• Problem: Write out again the entries from the first line to the line that includes "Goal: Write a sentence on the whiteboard", keeping both of those lines.

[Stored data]
◇ ◇ ◇ ◇

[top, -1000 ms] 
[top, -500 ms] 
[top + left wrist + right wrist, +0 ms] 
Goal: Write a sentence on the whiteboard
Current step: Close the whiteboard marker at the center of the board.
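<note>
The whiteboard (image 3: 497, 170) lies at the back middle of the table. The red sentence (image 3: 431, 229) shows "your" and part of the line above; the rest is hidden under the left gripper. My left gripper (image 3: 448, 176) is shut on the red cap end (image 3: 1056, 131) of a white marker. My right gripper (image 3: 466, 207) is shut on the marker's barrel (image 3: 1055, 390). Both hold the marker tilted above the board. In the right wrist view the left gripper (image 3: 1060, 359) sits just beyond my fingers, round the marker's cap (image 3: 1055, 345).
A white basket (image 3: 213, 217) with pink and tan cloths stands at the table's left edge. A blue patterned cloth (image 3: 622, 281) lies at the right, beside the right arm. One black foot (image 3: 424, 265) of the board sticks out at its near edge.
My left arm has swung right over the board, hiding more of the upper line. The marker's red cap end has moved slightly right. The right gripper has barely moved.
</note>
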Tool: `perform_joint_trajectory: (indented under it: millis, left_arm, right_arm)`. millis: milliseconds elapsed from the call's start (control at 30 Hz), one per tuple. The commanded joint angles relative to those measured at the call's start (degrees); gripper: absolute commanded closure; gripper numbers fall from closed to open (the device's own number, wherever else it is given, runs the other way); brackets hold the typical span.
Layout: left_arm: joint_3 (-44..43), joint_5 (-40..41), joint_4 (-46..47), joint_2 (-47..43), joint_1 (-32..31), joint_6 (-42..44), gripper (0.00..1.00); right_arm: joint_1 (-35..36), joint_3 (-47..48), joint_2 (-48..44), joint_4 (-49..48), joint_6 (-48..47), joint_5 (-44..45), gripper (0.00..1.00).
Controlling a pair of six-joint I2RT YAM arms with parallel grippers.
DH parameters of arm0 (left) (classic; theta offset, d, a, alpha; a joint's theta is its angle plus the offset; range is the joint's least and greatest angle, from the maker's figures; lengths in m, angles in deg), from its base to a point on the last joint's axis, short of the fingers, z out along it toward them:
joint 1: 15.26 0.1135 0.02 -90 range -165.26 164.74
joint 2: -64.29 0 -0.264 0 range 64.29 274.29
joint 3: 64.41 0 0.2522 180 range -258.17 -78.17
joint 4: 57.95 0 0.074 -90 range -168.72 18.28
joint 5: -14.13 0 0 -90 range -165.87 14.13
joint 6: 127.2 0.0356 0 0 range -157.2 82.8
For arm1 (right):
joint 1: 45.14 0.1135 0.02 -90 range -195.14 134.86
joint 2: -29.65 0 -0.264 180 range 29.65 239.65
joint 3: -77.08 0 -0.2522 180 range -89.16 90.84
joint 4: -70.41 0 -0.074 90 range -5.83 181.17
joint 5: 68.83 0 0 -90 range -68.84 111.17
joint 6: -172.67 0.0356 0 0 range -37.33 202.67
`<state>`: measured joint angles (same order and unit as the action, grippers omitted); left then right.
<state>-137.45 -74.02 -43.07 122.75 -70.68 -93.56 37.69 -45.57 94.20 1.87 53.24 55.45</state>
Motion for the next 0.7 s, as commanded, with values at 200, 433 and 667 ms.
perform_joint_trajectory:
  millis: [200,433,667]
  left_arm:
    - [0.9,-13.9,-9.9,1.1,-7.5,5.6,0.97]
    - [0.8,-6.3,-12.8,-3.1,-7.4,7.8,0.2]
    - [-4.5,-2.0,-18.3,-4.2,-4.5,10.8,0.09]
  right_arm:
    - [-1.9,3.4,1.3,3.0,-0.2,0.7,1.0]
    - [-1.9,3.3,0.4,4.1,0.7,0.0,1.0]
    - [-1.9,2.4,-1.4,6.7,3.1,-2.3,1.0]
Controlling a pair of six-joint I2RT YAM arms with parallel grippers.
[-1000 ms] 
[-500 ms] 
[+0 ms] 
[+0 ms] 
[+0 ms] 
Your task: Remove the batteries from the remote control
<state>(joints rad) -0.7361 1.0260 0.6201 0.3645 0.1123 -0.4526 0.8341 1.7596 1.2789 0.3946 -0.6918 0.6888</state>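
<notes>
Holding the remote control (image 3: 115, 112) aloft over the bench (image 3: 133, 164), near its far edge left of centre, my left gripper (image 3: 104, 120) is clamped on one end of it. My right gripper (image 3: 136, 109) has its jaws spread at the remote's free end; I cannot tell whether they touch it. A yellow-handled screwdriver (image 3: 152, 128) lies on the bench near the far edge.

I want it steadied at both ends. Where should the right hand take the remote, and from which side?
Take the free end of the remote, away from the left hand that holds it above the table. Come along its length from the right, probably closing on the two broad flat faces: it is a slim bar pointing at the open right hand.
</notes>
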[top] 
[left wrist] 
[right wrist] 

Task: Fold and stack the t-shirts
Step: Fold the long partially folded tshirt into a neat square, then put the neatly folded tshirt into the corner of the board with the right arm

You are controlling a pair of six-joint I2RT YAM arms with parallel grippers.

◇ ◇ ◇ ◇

• Solution for this problem:
[top, -1000 ms] 
[top, -500 ms] 
[top + left wrist + right wrist, +0 ms] 
Goal: Write a sentence on the whiteboard

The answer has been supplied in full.